Collected material ->

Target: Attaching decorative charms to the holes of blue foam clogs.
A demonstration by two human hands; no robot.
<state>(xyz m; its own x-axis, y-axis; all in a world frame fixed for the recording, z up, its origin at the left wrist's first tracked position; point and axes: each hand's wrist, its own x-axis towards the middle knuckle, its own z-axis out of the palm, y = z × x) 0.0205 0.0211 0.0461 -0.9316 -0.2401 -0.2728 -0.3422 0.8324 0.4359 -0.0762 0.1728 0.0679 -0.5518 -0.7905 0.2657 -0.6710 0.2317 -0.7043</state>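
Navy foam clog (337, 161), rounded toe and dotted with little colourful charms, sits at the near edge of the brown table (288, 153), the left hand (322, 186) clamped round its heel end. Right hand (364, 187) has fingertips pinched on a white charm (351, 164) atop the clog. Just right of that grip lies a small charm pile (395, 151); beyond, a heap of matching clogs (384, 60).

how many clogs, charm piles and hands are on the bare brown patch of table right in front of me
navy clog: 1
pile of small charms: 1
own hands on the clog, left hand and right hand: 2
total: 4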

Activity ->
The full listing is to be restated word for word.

The completed task ->
Target: Attaching decorative charms to the holes of blue foam clogs.
A demonstration by two human hands; no robot.
<state>(xyz m; its own x-axis, y-axis; all in a world frame fixed for the recording, z up, its origin at the left wrist's first tracked position; point and axes: each hand's wrist, its own x-axis towards the middle knuckle, its own z-axis out of the palm, y = z × x) 0.0205 0.0211 0.0461 -0.9316 -0.2401 -0.2728 -0.3422 0.8324 0.4359 -0.0762 0.1728 0.0679 -0.5518 -0.7905 0.2657 -0.6710 0.2317 -0.7043</state>
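Navy foam clog (337, 161), rounded toe and dotted with little colourful charms, sits at the near edge of the brown table (288, 153), the left hand (322, 186) clamped round its heel end. Right hand (364, 187) has fingertips pinched on a white charm (351, 164) atop the clog. Just right of that grip lies a small charm pile (395, 151); beyond, a heap of matching clogs (384, 60).

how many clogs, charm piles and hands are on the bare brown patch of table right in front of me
navy clog: 1
pile of small charms: 1
own hands on the clog, left hand and right hand: 2
total: 4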

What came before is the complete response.